State University of New York Maritime College (SUNY Maritime College) is a public maritime college in the Bronx, New York City. It is part of the State University of New York (SUNY) system.  Founded in 1874, the SUNY Maritime College was the first college of its kind (federally approved, offering commercial nautical instruction) to be founded in the United States and is one of only seven degree-granting maritime academies in the United States.

History 
Maritime College is the oldest institution of its kind in the United States. Due in part to the Civil War, there was a decline in the American maritime industry and a growing concern about the professionalism of its officers. As a result, the New York Chamber of Commerce and maritime interests of the port of New York lobbied the state legislature to create a professional nautical school for the city.  This was done in 1873, but the school lacked a ship. The chamber then teamed up with the noted naval education reformer and modernizer, Stephen B. Luce.  Luce led the effort, and through his efforts an act was passed by Congress in 1874 that enabled individual states to request from the Navy retired or obsolete vessels to train seamen.  The state of New York then appealed to the Navy for a training vessel.  On December 14, 1874, the USS St. Mary's arrived in New York harbor and became the home of the longest running nautical school in the United States.  Originally administered by the Board of Education of the City of New York, it was conducted as a grammar school that taught common school subjects (along with nautical classes) during the winter term, and then held practical cruises during the summer term.  As time advanced, the school began to teach more advanced professional subjects.  During this early period, the school was typically run on an annual appropriation of $20,000 to $30,000 with the school often facing closure because the cost per pupil was much higher than in a regular public school, mainly due to the overhead of ship maintenance and student board.

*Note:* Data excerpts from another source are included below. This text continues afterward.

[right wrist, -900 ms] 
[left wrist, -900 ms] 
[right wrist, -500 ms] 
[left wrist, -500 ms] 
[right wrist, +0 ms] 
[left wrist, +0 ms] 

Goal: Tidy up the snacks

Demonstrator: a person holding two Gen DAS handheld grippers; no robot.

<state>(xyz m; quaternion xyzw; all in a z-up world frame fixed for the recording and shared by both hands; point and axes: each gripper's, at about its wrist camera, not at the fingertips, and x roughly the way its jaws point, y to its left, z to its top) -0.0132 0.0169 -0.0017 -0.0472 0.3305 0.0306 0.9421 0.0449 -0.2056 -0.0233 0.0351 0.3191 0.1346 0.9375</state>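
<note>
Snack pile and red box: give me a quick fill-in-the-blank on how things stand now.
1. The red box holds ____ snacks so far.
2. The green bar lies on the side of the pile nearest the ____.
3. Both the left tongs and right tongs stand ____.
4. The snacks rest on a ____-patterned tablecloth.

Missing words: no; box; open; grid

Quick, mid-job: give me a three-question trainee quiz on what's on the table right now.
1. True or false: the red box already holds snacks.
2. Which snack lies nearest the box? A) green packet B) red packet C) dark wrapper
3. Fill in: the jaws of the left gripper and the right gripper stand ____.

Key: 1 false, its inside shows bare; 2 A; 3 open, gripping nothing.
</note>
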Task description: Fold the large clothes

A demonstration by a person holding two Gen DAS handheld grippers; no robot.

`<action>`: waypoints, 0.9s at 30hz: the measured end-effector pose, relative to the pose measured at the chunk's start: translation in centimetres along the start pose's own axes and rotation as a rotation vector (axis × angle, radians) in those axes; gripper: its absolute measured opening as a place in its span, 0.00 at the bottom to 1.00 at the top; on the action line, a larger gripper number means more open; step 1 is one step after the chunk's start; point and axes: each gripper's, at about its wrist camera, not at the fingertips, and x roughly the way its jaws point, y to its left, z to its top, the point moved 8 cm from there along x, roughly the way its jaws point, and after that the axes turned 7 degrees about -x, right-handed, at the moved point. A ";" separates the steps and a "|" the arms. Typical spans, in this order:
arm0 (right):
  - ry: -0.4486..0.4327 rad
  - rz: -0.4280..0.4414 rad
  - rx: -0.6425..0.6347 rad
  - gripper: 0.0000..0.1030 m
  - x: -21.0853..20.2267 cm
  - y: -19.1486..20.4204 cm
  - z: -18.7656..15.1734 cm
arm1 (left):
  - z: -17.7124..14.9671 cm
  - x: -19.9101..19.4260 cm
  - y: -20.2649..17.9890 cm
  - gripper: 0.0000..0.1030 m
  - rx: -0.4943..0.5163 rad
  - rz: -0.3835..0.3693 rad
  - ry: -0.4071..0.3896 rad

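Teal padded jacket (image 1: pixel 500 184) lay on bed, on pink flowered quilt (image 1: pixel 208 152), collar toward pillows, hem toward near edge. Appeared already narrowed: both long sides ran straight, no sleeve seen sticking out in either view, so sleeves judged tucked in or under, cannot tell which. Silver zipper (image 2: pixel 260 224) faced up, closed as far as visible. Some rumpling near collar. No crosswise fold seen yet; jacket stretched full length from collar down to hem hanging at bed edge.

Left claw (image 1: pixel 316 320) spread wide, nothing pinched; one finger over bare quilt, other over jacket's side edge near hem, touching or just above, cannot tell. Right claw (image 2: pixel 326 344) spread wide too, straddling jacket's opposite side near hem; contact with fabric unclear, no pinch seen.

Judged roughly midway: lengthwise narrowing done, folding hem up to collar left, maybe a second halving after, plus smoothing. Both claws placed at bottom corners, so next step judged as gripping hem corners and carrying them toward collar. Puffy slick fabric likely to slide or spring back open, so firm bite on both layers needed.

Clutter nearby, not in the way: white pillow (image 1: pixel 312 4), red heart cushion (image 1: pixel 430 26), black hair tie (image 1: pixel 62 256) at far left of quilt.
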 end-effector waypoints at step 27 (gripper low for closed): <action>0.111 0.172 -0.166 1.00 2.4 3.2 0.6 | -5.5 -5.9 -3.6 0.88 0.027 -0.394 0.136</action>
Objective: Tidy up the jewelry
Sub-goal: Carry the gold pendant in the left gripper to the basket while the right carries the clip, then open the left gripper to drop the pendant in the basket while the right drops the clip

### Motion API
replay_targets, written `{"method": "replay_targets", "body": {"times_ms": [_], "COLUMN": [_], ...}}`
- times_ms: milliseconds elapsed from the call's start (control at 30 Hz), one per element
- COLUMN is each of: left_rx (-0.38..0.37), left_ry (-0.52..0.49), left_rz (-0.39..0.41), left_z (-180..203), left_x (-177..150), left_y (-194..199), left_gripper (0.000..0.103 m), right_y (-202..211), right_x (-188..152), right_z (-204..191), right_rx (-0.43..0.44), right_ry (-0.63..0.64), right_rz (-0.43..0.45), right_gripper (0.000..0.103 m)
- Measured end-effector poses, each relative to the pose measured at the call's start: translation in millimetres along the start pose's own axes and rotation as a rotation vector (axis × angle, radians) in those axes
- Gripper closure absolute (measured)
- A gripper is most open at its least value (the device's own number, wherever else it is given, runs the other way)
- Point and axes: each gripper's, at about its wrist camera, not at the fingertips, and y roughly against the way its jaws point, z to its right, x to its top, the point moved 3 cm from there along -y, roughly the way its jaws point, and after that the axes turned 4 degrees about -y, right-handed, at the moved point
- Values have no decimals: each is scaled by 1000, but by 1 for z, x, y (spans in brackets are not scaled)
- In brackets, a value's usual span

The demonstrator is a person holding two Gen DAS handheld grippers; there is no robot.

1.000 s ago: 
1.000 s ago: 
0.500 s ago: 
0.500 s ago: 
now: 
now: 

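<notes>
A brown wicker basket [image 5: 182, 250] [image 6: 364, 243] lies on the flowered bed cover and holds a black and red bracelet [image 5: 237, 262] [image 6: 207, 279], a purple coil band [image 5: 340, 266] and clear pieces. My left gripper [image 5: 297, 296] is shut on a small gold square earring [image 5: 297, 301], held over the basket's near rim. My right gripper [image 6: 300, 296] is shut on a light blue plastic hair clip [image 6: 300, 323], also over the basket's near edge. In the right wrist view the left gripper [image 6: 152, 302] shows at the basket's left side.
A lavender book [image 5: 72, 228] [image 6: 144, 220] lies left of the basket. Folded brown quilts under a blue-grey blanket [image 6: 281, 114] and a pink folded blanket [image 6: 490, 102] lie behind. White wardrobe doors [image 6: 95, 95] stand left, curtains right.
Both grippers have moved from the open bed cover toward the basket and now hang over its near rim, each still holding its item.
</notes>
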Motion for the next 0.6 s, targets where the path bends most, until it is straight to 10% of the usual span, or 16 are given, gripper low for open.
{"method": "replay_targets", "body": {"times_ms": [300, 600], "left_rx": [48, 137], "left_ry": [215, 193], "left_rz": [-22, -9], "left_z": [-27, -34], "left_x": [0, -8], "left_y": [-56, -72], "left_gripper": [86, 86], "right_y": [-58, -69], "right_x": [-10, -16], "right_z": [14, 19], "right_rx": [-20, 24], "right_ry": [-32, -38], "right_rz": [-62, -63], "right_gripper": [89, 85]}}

By 1907, the St. Mary's was replaced by the gunboat Newport, a sail-steam hybrid.

In 1913 New York City threatened to close the school due to its costs.  However, the state of New York took over its management and renamed it the New York State Nautical School.  Despite being a state institution, the school was almost closed in 1916, again for budgetary reasons, but efforts from the maritime industry and the school's alumni kept it alive.  After this time, the American merchant marine grew and subsequently a greater demand for trained American merchant marine brought growth to the school.

During this period, the school was administered by a Board of Governors in addition to the Superintendent.  In 1921, the school, which had for long moved from berth to berth, found itself at Bedloe's Island (now Liberty Island) in New York Harbor.  There they were allowed to use the army facilities.  Over time, conditions on the island were deemed inadequate to teach modern merchant mariners.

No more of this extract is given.